* **Brief**: Write out the following listing's lines from the one with "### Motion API" to the one with "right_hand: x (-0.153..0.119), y", exactly, with both included and no others.
:: Given data ::
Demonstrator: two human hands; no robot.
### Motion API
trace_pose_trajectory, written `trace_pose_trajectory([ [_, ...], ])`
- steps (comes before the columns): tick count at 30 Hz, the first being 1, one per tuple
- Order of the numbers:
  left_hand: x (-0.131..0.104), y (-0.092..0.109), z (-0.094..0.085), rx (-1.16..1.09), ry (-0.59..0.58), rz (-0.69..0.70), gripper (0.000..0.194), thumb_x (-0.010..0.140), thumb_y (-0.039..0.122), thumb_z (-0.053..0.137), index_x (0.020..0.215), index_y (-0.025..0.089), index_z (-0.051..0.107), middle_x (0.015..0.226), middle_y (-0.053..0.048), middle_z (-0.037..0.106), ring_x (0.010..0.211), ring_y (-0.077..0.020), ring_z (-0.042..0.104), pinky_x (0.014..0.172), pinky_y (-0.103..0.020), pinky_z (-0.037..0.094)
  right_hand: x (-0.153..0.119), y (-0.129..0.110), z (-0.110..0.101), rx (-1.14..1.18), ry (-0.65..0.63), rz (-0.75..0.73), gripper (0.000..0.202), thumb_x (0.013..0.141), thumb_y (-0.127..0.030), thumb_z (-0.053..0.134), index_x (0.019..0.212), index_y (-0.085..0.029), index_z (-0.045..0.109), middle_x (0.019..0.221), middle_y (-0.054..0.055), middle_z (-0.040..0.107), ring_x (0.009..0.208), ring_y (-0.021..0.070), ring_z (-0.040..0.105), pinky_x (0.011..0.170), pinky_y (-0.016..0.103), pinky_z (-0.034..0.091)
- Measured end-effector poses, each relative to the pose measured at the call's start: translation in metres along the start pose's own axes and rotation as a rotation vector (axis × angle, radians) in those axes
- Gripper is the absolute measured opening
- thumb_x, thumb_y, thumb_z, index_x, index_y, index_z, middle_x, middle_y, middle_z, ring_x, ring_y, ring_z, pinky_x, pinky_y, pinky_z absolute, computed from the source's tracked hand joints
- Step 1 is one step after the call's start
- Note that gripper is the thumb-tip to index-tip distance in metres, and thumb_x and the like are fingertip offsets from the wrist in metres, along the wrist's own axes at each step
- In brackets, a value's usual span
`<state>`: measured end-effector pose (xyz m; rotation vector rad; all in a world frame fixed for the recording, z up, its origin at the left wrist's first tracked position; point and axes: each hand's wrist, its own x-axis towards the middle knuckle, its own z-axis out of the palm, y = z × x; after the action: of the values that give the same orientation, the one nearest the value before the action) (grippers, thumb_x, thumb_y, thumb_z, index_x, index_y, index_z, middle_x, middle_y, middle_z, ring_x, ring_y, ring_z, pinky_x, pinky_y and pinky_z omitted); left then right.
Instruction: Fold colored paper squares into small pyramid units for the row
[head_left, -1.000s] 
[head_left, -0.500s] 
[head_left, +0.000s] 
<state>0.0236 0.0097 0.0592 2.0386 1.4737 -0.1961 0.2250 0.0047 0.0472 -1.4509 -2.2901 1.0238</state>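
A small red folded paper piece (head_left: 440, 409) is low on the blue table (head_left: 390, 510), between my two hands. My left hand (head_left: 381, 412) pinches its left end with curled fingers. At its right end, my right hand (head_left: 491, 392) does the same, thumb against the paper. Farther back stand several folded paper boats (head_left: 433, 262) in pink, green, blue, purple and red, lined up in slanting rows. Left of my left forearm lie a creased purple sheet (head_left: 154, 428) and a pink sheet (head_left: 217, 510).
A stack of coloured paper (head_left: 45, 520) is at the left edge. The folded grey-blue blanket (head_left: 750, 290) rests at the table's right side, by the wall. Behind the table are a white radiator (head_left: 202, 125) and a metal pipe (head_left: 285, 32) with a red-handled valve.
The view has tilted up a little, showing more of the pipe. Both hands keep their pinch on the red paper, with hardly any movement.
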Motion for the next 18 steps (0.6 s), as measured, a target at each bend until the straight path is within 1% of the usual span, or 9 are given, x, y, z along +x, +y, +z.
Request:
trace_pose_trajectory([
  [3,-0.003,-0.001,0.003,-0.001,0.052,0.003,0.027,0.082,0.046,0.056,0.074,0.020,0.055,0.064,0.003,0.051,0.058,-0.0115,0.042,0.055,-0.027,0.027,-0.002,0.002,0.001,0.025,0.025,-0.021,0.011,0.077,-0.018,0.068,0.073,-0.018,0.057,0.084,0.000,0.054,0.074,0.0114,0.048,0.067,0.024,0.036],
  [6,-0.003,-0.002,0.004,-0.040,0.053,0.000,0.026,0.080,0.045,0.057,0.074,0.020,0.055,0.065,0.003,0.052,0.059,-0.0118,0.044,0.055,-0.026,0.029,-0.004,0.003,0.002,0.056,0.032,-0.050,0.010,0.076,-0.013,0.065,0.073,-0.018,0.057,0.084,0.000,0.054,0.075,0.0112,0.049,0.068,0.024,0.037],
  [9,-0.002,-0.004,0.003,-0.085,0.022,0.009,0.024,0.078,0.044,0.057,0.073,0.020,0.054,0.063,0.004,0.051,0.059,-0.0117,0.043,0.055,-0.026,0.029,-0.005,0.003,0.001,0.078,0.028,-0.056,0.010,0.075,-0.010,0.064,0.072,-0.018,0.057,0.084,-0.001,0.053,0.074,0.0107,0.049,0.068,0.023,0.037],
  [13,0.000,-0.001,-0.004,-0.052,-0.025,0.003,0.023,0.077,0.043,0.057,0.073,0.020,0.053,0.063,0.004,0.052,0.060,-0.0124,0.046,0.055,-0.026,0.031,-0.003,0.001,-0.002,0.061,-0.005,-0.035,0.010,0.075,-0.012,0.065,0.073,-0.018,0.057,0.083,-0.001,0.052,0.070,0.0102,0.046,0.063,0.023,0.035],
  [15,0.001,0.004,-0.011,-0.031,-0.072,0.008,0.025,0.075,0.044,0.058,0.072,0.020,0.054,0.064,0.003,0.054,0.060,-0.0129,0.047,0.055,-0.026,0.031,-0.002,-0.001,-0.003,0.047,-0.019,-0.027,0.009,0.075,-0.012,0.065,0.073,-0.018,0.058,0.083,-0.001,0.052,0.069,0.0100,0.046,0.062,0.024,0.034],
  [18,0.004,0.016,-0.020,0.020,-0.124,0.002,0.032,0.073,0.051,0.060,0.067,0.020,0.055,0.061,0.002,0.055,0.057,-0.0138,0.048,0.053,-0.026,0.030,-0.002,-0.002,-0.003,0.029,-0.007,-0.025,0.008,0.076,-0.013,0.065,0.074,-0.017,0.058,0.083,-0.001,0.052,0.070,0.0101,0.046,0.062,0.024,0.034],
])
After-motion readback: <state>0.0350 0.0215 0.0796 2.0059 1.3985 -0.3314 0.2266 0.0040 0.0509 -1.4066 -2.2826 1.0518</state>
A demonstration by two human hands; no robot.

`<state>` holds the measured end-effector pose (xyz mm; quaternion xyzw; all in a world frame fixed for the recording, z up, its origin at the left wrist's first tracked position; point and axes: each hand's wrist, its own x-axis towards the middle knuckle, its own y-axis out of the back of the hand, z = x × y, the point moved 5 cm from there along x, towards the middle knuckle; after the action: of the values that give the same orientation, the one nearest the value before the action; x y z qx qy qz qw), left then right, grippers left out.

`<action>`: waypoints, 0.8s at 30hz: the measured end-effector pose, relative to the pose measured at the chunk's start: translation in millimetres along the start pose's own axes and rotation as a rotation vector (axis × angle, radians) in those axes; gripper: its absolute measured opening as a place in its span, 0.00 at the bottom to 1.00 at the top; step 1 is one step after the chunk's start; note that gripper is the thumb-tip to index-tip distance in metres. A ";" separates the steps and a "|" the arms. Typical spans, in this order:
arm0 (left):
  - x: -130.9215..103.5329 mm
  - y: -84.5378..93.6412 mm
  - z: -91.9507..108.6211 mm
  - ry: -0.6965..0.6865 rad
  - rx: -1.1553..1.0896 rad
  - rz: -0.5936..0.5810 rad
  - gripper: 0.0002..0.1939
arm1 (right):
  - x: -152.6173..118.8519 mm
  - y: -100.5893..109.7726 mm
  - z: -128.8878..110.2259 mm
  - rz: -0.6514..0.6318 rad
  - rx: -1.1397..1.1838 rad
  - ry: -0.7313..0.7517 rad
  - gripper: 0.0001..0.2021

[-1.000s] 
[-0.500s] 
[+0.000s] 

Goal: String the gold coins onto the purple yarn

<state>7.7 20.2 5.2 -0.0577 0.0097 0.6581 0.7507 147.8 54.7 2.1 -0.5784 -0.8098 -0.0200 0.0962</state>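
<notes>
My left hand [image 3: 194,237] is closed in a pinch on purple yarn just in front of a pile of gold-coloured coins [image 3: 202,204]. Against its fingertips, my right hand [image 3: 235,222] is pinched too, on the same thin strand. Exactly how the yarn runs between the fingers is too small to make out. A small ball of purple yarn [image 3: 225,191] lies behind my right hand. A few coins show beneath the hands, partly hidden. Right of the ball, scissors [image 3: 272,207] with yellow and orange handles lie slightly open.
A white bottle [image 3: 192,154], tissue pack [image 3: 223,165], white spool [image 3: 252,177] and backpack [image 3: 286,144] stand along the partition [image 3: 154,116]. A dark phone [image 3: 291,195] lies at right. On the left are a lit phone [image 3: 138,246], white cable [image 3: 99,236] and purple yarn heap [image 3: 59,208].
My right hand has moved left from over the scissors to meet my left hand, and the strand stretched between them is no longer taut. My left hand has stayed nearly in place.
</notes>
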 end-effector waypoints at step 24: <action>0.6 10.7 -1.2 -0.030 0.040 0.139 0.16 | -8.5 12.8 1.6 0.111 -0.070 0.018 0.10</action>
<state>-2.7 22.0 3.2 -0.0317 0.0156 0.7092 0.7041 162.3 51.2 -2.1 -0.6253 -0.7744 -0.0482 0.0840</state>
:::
* **The completed task**:
### Motion API
trace_pose_trajectory, written `trace_pose_trajectory([ [_, ...], ])`
- steps (comes before the columns): tick count at 30 Hz, the first being 1, one per tuple
- Order of the numbers:
  left_hand: x (-0.131..0.104), y (-0.092..0.109), z (-0.094..0.085), rx (-1.16..1.09), ry (-0.59..0.58), rz (-0.69..0.70), gripper (0.000..0.194), thumb_x (-0.010..0.140), thumb_y (-0.039..0.122), thumb_z (-0.053..0.137), index_x (0.020..0.215), index_y (-0.025..0.089), index_z (-0.051..0.107), middle_x (0.015..0.226), middle_y (-0.053..0.048), middle_z (-0.037..0.106), ring_x (0.010..0.211), ring_y (-0.077..0.020), ring_z (-0.042..0.104), pinky_x (0.014..0.172), pinky_y (-0.103..0.020), pinky_z (-0.037..0.094)
  right_hand: x (-0.153..0.119), y (-0.129..0.110), z (-0.110..0.101), rx (-1.14..1.18), ry (-0.65..0.63), rz (-0.75..0.73), gripper (0.000..0.202), thumb_x (0.013..0.141), thumb_y (-0.127..0.030), thumb_z (-0.053..0.134), index_x (0.019..0.212), index_y (-0.085..0.029), index_z (-0.045..0.109), middle_x (0.019..0.221), middle_y (-0.054..0.055), middle_z (-0.040..0.107), ring_x (0.009..0.208), ring_y (-0.021..0.070), ring_z (-0.040..0.105), pinky_x (0.011..0.170), pinky_y (-0.016..0.103), pinky_z (-0.034..0.091)

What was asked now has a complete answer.